The team must determine a cadence of communication and collaboration on a daily basis, as well as another cadence of communication with leadership, IT, or other parts of the business. Any agreed-upon cadence of meetings and communication is likely to change once a team gets immersed in working on the problem itself. However, going in with a cadence to begin with is much better than learning (the hard way) that projects fall apart quickly without such a cadence.

The smartest AI adopting companies realize that the ways these cross-functional teams are built, and the way they communicate (with themselves and to other groups, such a business leadership and IT) are key lessons that need to be retained as “playbooks” or “best practices”, and potentially applied to future AI projects.

Perform a Data Audit

Source – (Emerj Plus) 5 Phases of a Data Audit – Assessing AI Opportunity in the Enterprise

Business leaders would also need to carry out a data audit, which involves looking through all of existing chat logs or call center logs to get an understanding of the kind of information available.  It would also involve determining the accessibility of the data in a format that has been organized and understandable, and if there is any history that the business has used natural language processing (NLP) in a productive way.

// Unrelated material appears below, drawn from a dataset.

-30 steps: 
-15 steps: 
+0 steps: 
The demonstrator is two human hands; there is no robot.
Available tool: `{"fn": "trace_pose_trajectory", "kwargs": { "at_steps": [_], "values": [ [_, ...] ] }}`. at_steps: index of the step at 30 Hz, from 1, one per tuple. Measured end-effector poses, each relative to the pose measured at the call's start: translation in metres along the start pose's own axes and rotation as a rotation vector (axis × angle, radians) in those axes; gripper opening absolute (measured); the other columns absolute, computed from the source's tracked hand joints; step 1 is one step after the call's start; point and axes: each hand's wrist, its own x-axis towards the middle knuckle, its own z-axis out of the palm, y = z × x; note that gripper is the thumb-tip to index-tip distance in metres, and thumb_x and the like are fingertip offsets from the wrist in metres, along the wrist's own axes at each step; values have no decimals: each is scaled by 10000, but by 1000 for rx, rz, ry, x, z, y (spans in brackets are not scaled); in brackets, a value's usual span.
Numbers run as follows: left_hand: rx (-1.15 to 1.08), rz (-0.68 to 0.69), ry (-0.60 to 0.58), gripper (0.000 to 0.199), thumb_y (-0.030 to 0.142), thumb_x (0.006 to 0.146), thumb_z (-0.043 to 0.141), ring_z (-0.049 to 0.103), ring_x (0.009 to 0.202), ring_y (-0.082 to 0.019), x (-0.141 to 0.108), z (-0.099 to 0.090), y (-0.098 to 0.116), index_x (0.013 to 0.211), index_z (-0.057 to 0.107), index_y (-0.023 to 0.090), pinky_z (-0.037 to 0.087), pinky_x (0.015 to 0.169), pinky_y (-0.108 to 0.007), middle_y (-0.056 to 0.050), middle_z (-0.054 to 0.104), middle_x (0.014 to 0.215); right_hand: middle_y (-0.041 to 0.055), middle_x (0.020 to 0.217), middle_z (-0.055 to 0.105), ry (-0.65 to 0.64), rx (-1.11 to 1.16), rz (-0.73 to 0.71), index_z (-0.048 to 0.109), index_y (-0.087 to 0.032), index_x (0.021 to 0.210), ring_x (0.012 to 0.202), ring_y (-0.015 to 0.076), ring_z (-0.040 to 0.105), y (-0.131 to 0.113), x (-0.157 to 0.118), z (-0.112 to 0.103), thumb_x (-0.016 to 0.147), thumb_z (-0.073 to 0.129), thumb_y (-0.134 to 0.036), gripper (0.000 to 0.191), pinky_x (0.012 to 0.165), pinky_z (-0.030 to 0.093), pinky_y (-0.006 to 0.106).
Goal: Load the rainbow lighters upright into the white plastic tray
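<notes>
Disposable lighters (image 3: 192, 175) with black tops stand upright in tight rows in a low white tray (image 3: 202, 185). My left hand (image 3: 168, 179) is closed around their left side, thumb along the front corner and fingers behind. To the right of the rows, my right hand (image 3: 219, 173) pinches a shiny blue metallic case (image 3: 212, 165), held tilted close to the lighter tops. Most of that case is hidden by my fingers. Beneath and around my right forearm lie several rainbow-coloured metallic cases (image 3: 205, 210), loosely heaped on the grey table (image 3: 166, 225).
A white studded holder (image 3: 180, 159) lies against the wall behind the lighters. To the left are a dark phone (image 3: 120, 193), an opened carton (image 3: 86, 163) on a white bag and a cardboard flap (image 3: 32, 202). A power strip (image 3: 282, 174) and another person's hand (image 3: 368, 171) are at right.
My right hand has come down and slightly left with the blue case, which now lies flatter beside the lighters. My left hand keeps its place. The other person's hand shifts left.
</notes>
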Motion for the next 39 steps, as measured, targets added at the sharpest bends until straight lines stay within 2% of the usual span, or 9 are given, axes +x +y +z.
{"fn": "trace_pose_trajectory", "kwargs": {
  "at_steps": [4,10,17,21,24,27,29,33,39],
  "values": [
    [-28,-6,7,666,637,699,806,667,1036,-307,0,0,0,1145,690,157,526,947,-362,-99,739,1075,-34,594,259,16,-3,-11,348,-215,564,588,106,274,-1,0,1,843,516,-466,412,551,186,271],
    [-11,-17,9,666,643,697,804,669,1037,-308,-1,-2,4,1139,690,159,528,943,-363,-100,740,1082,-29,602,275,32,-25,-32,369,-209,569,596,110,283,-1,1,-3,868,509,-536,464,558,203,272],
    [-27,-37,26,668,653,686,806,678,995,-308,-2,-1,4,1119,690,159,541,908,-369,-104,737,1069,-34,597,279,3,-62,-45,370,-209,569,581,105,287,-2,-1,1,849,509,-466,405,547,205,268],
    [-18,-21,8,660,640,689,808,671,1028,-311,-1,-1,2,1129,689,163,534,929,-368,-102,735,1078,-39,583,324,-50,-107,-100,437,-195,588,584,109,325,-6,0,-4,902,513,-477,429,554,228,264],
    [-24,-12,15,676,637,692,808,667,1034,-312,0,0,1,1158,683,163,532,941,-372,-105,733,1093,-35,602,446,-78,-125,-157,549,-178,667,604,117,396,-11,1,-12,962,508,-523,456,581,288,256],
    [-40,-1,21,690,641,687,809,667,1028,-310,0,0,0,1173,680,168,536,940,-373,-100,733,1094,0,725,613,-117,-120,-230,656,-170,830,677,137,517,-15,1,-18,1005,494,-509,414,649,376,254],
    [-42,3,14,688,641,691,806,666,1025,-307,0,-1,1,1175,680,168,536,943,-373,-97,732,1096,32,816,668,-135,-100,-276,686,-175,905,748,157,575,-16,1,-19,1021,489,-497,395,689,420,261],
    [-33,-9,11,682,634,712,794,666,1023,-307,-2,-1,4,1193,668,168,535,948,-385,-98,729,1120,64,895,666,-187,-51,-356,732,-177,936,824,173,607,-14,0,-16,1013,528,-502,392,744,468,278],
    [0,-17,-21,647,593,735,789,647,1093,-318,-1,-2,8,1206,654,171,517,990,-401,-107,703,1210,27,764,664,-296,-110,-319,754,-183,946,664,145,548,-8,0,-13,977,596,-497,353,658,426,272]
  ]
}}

A data audit would take a look at the following:

  • Business Considerations – Relevant use cases and established ROI would inevitably get much more in-depth look after the requisite team members has been pulled together and can really think about the project from different perspectives. In many cases, for example, ROI projections can change once the right experts are on board and there is more understanding of the available data.
  • Training the Model – It would be necessary to train the model based on the identified bounded set of use cases and the conversational flows. It would then be possible to test the system in an isolated environment and see if common kinds of responses and chat messages get the desired results.
  • Test the Model – After doing some internal testing, it would then be possible to do a beta testing through limited exposure of the working model to customer interactions and then deployment.
  • Deployment – Once a successful test of the model has been carried out, it would then be possible to actually integrate the system into the customer service flows and make it part of the daily work process.

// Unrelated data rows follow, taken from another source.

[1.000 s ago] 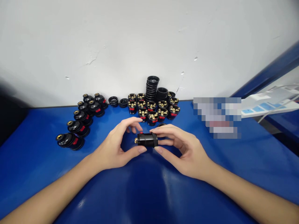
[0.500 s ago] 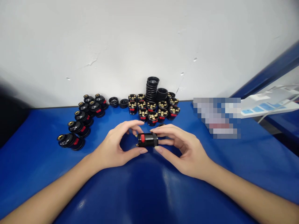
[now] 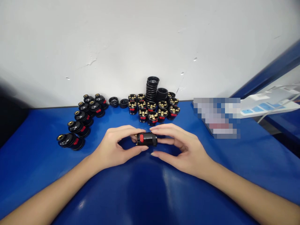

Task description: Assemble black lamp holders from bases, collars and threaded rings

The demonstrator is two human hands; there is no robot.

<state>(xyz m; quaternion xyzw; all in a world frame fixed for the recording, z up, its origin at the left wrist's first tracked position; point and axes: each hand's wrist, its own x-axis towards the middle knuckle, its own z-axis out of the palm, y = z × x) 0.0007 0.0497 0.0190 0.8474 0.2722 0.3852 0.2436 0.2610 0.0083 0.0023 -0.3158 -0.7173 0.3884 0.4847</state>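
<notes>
Left hand (image 3: 114,145): grip closed round a black cylinder (image 3: 148,139), thumb on its near side, index over the far side. Right hand (image 3: 187,150): grip loose and spread, thumb clear of the part, fingers at its right end. Index tip sits by the collar; can't confirm contact there.

Cylinder is on its side, axis left-right, red tab (image 3: 142,138) facing the camera, brass bits showing at the left end. Position: roughly mid-width of the blue surface (image 3: 145,190), out from the back edge. Can't tell if it's lifted or resting.

Just beyond the hands: cluster of upright black sockets (image 3: 153,118), brass contacts up, red tabs on the sides. Behind them, at the back edge: tall stack of black rings (image 3: 152,89), shorter black ring (image 3: 162,93) right beside it. Left of the cluster, same edge: two black caps (image 3: 113,101).

Toward the back-left corner: seven domed units (image 3: 96,107), brass-topped, most in a slanting line. Toward the back-right corner: pixelated item (image 3: 215,122), contents unreadable. Beyond it: white tray (image 3: 290,105) with blue patches. Grey wall (image 3: 131,40) behind the back edge.
</notes>
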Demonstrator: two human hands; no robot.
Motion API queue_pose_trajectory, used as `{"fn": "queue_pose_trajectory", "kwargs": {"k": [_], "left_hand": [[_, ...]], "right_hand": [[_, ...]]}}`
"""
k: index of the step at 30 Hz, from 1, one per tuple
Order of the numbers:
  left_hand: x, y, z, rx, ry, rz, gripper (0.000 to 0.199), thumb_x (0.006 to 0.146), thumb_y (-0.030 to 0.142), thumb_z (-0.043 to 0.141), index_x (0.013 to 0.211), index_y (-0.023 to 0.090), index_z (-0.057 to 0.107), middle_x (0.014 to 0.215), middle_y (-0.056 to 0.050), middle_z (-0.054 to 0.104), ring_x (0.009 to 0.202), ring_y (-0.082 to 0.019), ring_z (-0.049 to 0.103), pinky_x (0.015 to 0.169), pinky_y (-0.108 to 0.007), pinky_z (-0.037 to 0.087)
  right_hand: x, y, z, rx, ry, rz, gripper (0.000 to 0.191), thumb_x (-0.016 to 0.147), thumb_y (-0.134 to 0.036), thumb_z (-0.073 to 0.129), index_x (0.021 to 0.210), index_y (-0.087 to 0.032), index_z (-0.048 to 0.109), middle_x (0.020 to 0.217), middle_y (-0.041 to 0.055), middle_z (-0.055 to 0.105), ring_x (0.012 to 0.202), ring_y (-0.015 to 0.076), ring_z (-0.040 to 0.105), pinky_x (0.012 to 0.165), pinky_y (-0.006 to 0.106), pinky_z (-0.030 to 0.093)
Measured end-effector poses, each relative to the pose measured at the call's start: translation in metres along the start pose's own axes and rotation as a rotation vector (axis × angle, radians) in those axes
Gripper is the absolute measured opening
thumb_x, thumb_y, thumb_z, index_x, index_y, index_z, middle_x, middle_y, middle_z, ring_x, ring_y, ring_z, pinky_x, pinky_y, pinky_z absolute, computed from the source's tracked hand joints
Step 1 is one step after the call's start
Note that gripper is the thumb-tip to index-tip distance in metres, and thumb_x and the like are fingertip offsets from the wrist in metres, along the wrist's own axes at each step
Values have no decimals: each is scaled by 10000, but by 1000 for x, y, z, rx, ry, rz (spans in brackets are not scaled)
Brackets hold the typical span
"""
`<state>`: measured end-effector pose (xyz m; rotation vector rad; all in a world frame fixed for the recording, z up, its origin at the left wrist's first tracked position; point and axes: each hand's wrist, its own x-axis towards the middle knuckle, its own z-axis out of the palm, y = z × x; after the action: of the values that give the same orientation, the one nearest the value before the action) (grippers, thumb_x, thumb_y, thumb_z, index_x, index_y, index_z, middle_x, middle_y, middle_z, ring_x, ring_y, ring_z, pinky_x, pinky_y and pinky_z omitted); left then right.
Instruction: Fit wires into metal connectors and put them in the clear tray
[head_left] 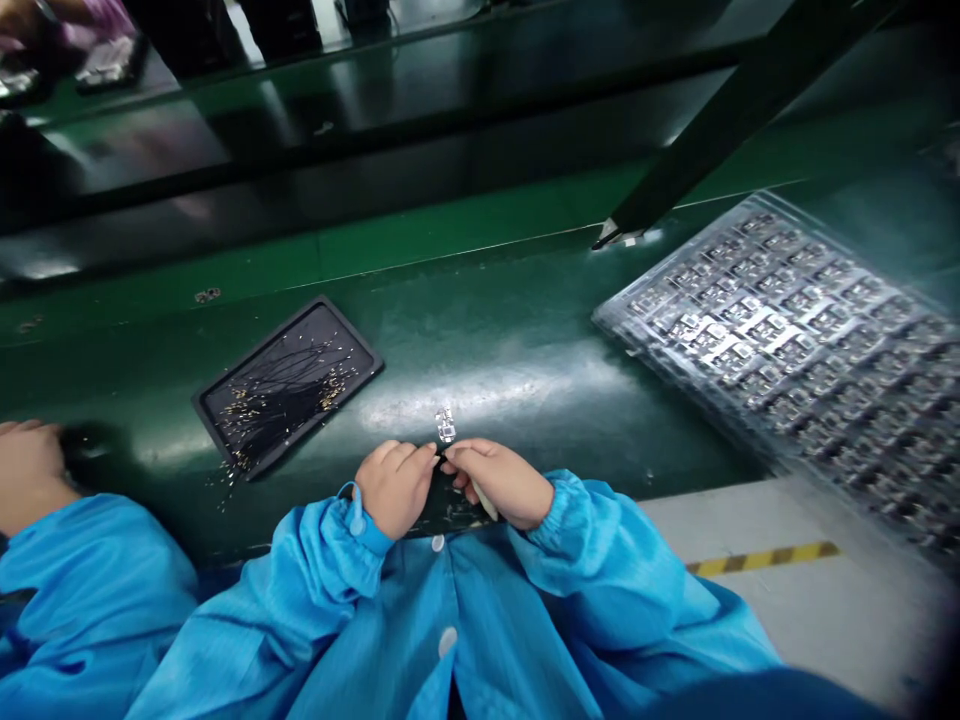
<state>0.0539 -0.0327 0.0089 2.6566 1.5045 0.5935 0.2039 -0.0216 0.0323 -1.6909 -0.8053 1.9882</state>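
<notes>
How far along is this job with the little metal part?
Hard to say exactly. Done: gold pins already lie in the black tray, some scattered beside it. In hand: the left hand and right hand hold up a small metal part. Left: the clear blister tray still shows rows of filled pockets.

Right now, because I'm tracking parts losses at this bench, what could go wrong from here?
The small silvery metal part stands up between the bare left hand and right hand, so it could slip onto the green mat. Gold pins already lie outside the black rectangular tray and could get lost. The clear plastic blister tray overhangs the mat's edge and might tip.
</notes>
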Motion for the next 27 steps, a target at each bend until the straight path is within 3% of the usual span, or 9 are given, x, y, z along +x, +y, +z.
{"fn": "queue_pose_trajectory", "kwargs": {"k": [3, 7, 10, 15, 20, 27], "left_hand": [[8, -1, 7, 29, 39, -18, 144, 794, 202, 446, 842, 188, 582, 703, -12, 610, 676, -131, 518, 663, -255, 420], [18, -3, 20, 71, 11, -90, 158, 803, 202, 423, 773, 195, 578, 734, -19, 613, 752, -156, 516, 688, -285, 392], [22, -4, 26, 91, -52, -117, 170, 811, 220, 413, 759, 203, 574, 747, -21, 612, 780, -167, 507, 702, -303, 374], [23, -4, 27, 80, -111, -120, 173, 816, 230, 407, 791, 198, 575, 758, -28, 611, 776, -168, 500, 710, -310, 361], [23, -4, 26, 83, -137, -118, 179, 817, 220, 399, 807, 196, 577, 755, -34, 605, 774, -171, 503, 698, -314, 353], [25, -2, 26, 106, -125, -97, 162, 811, 210, 413, 799, 184, 572, 731, -32, 601, 763, -176, 504, 687, -312, 355]], "right_hand": [[9, 2, -3, 80, 73, -47, 159, 690, -304, 506, 668, -164, 578, 599, -27, 566, 378, 48, 420, 367, 180, 342], [26, 3, -10, 215, 336, -205, 320, 696, -418, 515, 906, -179, 554, 628, -26, 576, 417, 71, 465, 409, 199, 378], [34, 1, -12, 136, 498, -365, 398, 733, -473, 463, 997, -180, 517, 680, -4, 607, 518, 102, 537, 519, 238, 442], [41, 9, -8, -96, 724, -748, 264, 823, -376, 347, 951, -192, 486, 785, 25, 645, 673, 119, 588, 762, 325, 446], [52, 24, -5, -162, 735, -918, 201, 834, -322, 344, 981, -208, 420, 811, 26, 651, 714, 131, 610, 735, 332, 467], [53, 25, -5, -231, 714, -978, 184, 829, -293, 358, 984, -213, 417, 830, 34, 655, 765, 148, 617, 737, 336, 472]]}}
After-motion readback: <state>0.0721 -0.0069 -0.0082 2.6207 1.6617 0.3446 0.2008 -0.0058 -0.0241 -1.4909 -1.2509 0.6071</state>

Deployment is actually a multiphase process, and it is easy to get it wrong. In fact, AI deployment is done wrong over 90% of the time for a variety of reasons, and the costs are gigantic. To avoid making the same mistakes, you can find out about the full process of actually deploying a chatbot in our AI deployment roadmap, which will help you determine exactly what team members need to be part of a project, all the various phases that you need to go through to bring AI from an idea to full deployment.

Conclusion

Deploying a conversational interface isn’t easy – as many financial institutions have found out the hard way. Leadership must develop a reasponable understanding of what the technology is actually capable of – and cross-functional teams must realistically determine how project success should be measured, and which use-cases are even viable for chatbot applications.

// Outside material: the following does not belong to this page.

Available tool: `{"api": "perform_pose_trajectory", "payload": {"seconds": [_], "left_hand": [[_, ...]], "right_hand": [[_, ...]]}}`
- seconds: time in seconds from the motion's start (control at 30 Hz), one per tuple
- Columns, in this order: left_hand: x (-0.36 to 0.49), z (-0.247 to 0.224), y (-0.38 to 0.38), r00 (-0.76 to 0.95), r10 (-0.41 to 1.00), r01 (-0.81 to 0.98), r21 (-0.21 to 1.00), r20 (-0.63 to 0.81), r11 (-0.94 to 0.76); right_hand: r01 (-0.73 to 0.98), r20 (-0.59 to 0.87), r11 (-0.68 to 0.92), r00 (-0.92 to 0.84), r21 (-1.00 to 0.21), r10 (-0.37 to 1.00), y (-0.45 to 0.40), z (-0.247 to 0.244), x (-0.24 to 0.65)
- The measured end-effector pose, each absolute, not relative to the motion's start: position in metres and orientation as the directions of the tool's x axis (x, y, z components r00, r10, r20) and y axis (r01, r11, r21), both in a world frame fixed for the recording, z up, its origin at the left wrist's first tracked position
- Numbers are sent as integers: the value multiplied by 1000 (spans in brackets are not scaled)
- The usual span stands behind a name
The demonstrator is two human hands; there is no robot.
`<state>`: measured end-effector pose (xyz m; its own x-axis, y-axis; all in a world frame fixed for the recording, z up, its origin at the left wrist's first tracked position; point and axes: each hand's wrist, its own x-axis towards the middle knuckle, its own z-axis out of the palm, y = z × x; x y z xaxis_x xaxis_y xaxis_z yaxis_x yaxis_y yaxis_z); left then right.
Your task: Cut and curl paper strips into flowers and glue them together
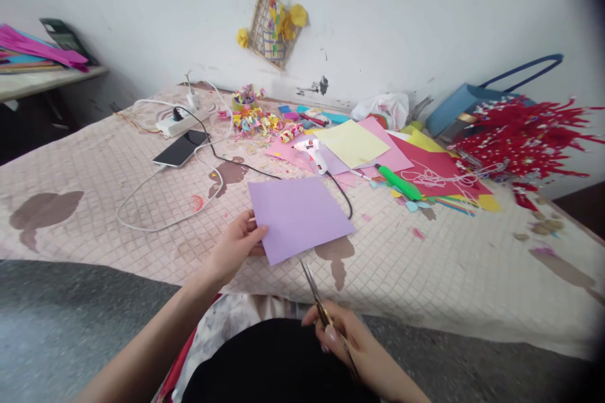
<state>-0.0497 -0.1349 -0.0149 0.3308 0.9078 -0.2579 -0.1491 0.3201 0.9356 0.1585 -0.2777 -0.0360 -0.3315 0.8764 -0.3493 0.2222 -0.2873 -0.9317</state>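
Observation:
A sheet of purple paper (302,217) is held at its left edge by my left hand (241,242), thumb on top and fingers beneath. The sheet is over the near part of the cloth-covered table (406,277). In my right hand (347,340) is a pair of scissors (314,286), gripped near the handles. Their narrow blades point up toward the sheet's near edge, with the tips just short of it and the blades almost together. Behind the sheet a white glue gun (314,154) lies on papers, its black cord running past the sheet's right side.
A phone (181,148) and a power strip (182,121) with looping white cables lie at the left. Paper scraps (258,123), a yellow sheet (352,141), a green pen-like tool (399,182) and white string (435,177) cover the back. Red decorations (515,135) and a blue bag (456,107) are at right.

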Motion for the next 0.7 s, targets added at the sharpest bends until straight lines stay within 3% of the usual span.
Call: {"api": "perform_pose_trajectory", "payload": {"seconds": [0.23, 0.43, 0.7], "left_hand": [[-43, -22, -139, 321, 920, -249, 916, -227, 313], [-40, -21, -145, 311, 926, -260, 919, -212, 298], [-38, -20, -147, 335, 916, -262, 913, -219, 314]], "right_hand": [[213, -353, -298, -307, -931, 884, -269, -32, 146], [117, -379, -361, -244, -925, 893, -262, -24, 130], [113, -382, -367, -194, -923, 903, -259, -25, 126]]}}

We are years away from machines being able to replace human customer service agents entirely, but with a realistic and well-rounded approach, banks should be able to use NLP and conversational interfaces to:

  • Reliably route customer service inquiries to the right human agent at the right time
  • Reliably handle extremely repetitive “low hanging fruit” applications
  • Improve IVR and phone interactions to bring customer inquiries more quickly to resolution

The technology is still in its nascency, and success is far from guaranteed – particularly for ambitious projects that aim to automate large swaths of customer service interactions. There are no plug-and-play solutions, and hopefully this article has provided readers with an understanding of the challenges to overcome and business processes required to see a chatbot initiative through properly.